I think that we should add methods like onKeyDown
to the editor interface, to help us improve and enclose more our plugins.
Also, our goal with plugins should be that we only need a plugin to implement a complete feature, this way the community is going to be able to enrich more the Slate ecosystem through plugins to do many things.
That's my humble opinion.
This has come up in chat a few times. Here are some links for posterity:
https://slate-js.slack.com/archives/CC58ZGGU9/p1575306369039100
https://slate-js.slack.com/archives/C1RH7AXSS/p1575393968376400
The short of it is that this is a pretty specific design decision that factors in the onBeforeInput
event handler, and also the way React Flare will work going forward.
Also, our goal with plugins should be that we only need a plugin to implement a complete feature, this way the community is going to be able to enrich more the Slate ecosystem through plugins to do many things.
One more thing I'll add is that this is easier said than done. The more we abstract into a plugin and hide from a potential user, the more likely a user is going to have to deal with behavior conflicts. Consider a plugin that provides schema rules for the document structure. How do we manage a case where multiple plugins provide conflicting rules? What happens when a plugin provides some features that you don't want, but doesn't provide a mechanism to turn these off? You have to fork right? That defeats the purpose of these plugins a lot of the time.
One major advantage to "some assembly required" is that the end user of the plugin gets more hands on control with how the plugin is integrated into their editor ecosystem. Even if the plugin is huge and has a lot of behaviors that are potentially undesirable, now it's easier to turn them off.
I think ultimately this new plugin user experience is not that much different to how a typical library is consumed. A user will have to export some functions, read some examples on how they're hooked up. I understand that the "plug and play" experience is not there anymore in quite the same way, but I think largely rich text editing toolkits require careful attention to detail so this might be better in the long run.

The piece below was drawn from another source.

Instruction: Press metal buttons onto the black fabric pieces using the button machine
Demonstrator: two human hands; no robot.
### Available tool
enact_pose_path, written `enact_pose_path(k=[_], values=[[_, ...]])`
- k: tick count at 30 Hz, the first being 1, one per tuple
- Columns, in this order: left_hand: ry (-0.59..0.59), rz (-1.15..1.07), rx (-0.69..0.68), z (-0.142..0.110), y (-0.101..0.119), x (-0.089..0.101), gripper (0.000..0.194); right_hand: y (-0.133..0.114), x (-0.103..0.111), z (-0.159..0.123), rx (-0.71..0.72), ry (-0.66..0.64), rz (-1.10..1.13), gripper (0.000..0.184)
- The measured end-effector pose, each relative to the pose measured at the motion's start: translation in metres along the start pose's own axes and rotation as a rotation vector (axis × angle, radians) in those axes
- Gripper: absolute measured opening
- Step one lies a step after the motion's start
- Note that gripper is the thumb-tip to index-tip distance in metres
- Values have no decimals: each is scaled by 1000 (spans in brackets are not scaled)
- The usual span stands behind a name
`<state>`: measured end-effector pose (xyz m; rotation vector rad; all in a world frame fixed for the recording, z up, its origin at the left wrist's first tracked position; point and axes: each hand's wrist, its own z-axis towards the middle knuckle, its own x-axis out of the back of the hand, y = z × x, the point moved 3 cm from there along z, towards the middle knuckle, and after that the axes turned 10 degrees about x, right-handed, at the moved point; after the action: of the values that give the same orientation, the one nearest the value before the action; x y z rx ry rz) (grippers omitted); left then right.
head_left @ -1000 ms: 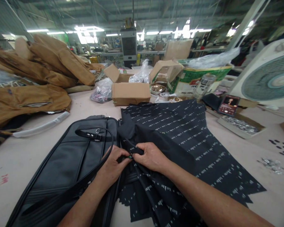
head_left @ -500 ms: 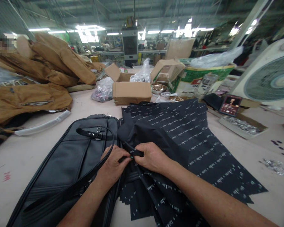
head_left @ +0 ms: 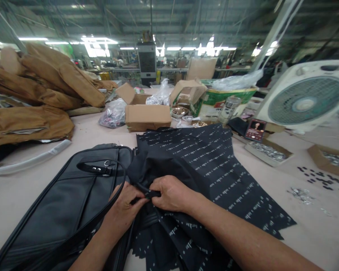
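Note:
A black leather-look bag point(head_left: 64, 195) with a buckled strap lies on the left half of the table. Black lining fabric point(head_left: 223, 169) printed with white lettering spreads out from its right side. At the seam between them, my left hand point(head_left: 127, 205) is closed, thumb and fingers pinching the dark fabric edge; its wrist passes under the bag's strap point(head_left: 121, 192). Right beside it, my right hand point(head_left: 172, 194) grips a folded part of the lining. The fingertips of both hands nearly meet. Whatever small piece may sit between them is hidden.
Brown bags point(head_left: 53, 79) are piled at the left, near a white curved strip point(head_left: 31, 160). Behind the fabric stands an open cardboard box point(head_left: 148, 117). To the right are a fan point(head_left: 305, 99), a phone point(head_left: 255, 130), a tray of metal fittings point(head_left: 267, 152) and loose metal parts point(head_left: 301, 195).
My view has turned a little to the right, so everything appears shifted left. Both hands keep their hold at the seam; a small green spot between the fingertips no longer shows.

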<state>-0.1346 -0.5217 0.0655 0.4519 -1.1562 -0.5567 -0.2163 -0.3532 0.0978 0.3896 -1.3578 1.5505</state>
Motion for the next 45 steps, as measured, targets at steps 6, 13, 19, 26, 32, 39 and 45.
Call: enact_pose_path(k=[6,13,19,26,32,39,45], values=[[-30,33,-57,-4,-10,-4,12,-2,3,3,5,-99,-115,11],[-37,93,-138,-3,-4,-1,13,-1,2,0,-79,-78,24,15],[-37,137,-188,-1,8,2,15,-1,0,0,-94,-60,103,17],[25,138,-140,1,6,0,7,14,-8,-7,-311,43,300,15],[31,177,-131,3,9,1,6,20,-4,-6,-377,-31,438,19],[19,312,-169,3,22,5,5,17,-3,-1,-426,-54,391,37],[81,311,-212,-1,28,7,10,21,-10,3,-569,-2,445,36]])
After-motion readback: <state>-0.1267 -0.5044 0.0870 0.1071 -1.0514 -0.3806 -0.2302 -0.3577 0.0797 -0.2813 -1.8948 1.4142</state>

I also disagree with the implied assertion that plugins that require some additional hook up will be harmful to the ecosystem. We can still have a rich pool of plugins that provide a great deal of high value behaviors. I'm skeptical that this is going to be a material disincentive for plugin maintainers to produce plugins. The folks who would be producing plugins will still do so regardless of whether the consumer needs to do additional hook up.
How do we manage a case where multiple plugins provide conflicting rules?
It's our job to figure that out, honestly, I haven't been using Slate for so long.
What happens when a plugin provides some features that you don't want, but doesn't provide a mechanism to turn these off?
That's why plugins have config options, you can take Webpack's plugins as an example.
I think there are good products with good plugins systems that we can learn from: Webpack, Figma, NextJS(WIP).
Hey @focux thanks for opening this. I understand the frustration. I think there's definitely a missing piece right now for making it easier to tie interaction into inputs to Slate's editor
. I'm just not sure that putting them in plugins is the way to do it.
@focux: I think there are good products with good plugins systems that we can learn from: Webpack, Figma, NextJS(WIP).
Definitely share here what you think they are doing well that we can take. I'd be interested to hear more about Next's and Figma's. (Although I don't really want to copy anything Webpack has done because I think it's my least favorite piece of software 😄)
I'm not sure that plugins by definition have to be able to override every single behavior. We could call them something else if that's people's impression. It seems like a way to guarantee that they become amorphous and hard to reason about.
Why No Events?
Like @CameronAckermanSEL mentioned, there were reasons that the event-related logic was taken out of plugins. Some of them have to do with how modern browsers are moving away from pure keyboard inputs, some have to do with how React's future seems to involve less direct DOM event usage, and some have to do with ensuring that plugins are flexible.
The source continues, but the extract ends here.